→ Instructions for the task:
Which lines of the records below contain the word "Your"? Report each of them in full.

⁂

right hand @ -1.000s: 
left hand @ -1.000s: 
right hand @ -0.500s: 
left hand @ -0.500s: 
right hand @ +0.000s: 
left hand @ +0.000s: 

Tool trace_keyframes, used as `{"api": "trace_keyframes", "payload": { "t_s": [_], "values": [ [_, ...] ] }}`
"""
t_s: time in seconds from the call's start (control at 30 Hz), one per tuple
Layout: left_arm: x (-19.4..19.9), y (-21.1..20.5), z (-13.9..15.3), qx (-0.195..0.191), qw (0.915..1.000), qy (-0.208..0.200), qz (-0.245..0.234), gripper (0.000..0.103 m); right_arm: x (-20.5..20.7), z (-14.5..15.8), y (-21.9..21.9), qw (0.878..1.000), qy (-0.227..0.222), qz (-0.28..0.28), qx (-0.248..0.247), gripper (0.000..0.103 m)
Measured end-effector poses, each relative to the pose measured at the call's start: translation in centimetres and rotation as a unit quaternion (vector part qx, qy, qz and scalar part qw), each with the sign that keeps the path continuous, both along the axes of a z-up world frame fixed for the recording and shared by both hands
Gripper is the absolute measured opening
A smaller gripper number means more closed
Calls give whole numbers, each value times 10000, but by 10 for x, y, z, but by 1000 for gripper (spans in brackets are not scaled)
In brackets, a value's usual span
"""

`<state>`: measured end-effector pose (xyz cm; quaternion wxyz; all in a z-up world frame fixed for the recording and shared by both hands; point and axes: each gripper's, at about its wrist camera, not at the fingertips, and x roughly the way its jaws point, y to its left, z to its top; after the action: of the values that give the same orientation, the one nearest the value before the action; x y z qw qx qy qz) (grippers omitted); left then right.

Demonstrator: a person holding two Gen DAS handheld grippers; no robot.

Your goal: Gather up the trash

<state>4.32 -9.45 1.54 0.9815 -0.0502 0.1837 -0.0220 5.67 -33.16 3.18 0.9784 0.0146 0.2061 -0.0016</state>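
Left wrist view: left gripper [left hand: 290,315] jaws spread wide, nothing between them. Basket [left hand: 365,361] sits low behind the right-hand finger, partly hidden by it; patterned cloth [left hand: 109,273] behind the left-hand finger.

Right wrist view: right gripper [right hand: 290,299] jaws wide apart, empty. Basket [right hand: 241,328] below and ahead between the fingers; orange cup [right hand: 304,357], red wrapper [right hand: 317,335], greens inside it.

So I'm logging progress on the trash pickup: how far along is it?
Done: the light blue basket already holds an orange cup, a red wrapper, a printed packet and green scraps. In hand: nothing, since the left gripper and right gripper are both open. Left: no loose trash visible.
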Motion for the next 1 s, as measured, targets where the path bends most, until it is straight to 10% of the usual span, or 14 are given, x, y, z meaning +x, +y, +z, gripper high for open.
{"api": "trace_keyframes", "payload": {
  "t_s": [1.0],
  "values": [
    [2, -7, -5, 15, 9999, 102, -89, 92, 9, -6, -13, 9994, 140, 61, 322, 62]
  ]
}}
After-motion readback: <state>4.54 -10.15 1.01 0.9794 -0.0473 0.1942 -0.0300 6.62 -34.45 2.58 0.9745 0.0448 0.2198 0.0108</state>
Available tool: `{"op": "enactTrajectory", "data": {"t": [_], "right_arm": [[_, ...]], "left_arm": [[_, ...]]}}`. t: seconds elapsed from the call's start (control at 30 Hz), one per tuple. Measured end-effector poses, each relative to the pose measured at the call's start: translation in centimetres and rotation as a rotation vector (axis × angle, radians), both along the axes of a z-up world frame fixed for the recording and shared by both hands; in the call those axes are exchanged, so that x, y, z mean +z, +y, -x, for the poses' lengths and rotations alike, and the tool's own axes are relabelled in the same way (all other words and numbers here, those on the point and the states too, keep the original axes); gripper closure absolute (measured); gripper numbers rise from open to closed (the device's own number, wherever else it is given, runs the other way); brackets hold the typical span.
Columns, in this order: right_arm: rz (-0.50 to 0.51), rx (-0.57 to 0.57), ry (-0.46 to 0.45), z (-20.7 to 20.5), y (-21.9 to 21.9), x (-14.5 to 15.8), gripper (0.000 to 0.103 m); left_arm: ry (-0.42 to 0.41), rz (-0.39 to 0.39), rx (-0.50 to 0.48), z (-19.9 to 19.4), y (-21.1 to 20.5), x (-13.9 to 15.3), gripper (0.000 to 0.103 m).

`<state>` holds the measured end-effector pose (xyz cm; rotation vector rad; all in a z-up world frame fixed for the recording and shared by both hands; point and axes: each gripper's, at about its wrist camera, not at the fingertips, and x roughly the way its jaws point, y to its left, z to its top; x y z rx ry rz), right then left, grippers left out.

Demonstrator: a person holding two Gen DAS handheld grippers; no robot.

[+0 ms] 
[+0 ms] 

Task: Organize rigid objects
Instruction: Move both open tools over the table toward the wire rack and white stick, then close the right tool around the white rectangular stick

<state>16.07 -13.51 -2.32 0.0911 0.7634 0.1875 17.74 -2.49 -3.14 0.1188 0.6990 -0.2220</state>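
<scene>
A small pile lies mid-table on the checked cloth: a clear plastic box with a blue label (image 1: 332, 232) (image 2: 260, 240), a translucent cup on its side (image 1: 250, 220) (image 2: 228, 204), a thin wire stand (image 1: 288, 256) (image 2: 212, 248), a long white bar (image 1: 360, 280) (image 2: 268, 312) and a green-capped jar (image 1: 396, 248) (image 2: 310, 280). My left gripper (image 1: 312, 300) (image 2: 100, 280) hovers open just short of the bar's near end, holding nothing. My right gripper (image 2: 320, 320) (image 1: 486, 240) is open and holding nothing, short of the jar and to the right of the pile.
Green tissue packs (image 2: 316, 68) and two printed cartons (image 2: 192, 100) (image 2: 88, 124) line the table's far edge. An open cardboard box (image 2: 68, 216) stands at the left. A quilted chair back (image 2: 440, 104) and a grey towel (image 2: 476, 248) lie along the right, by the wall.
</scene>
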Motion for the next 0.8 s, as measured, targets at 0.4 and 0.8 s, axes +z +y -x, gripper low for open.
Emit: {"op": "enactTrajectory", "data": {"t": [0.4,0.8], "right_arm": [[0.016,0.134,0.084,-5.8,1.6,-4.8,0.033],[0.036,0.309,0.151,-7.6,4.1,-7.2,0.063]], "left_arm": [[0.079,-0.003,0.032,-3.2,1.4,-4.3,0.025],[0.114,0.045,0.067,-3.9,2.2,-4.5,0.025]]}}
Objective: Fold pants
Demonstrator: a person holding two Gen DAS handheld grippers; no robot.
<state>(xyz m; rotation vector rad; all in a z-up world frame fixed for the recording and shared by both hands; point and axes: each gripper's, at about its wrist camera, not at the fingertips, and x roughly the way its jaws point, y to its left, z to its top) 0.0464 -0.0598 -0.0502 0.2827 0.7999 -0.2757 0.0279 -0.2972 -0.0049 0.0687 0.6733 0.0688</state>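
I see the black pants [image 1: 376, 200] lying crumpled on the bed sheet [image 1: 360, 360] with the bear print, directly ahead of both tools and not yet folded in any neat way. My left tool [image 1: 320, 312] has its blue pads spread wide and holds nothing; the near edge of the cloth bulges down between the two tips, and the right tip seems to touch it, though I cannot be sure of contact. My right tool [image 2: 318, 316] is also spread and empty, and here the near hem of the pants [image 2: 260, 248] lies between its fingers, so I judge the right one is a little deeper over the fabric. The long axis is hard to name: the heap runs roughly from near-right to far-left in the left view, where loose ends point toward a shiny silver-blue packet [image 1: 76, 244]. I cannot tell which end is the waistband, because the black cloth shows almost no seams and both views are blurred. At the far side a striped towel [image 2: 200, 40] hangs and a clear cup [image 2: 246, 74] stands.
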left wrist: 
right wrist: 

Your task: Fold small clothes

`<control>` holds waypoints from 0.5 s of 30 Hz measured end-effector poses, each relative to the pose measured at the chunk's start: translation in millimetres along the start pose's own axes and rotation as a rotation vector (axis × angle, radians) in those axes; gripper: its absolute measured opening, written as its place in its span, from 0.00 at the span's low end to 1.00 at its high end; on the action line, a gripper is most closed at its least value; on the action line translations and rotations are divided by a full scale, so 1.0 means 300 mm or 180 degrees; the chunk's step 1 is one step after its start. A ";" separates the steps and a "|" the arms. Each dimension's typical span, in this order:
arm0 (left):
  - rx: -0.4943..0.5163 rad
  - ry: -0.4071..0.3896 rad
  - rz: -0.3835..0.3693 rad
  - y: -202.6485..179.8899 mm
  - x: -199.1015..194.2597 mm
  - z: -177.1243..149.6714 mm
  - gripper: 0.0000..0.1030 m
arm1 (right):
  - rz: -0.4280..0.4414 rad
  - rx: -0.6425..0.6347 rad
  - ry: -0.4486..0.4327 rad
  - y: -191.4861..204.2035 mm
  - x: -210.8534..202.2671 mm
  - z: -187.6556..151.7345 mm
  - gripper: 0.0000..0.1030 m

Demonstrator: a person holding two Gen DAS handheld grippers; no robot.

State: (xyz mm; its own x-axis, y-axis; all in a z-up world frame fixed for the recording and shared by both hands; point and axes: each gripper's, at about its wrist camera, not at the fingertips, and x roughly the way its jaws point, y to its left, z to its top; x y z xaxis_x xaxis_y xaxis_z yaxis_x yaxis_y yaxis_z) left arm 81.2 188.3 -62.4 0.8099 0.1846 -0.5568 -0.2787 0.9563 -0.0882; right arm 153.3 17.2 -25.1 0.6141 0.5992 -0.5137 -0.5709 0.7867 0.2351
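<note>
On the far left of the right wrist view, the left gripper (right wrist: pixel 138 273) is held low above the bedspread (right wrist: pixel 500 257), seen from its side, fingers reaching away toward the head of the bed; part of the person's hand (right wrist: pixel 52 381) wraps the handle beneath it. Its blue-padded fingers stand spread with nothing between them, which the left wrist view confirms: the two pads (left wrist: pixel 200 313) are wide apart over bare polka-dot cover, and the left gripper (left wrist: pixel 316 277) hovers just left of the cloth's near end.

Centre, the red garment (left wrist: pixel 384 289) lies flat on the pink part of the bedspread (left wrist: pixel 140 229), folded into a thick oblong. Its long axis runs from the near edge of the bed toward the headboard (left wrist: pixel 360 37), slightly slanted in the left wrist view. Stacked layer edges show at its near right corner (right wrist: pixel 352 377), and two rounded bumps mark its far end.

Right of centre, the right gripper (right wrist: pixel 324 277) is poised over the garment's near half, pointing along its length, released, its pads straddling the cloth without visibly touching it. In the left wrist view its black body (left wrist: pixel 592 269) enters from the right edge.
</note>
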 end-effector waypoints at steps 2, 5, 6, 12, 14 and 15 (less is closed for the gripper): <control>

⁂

→ Answer section:
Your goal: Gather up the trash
Your task: Fold small clothes

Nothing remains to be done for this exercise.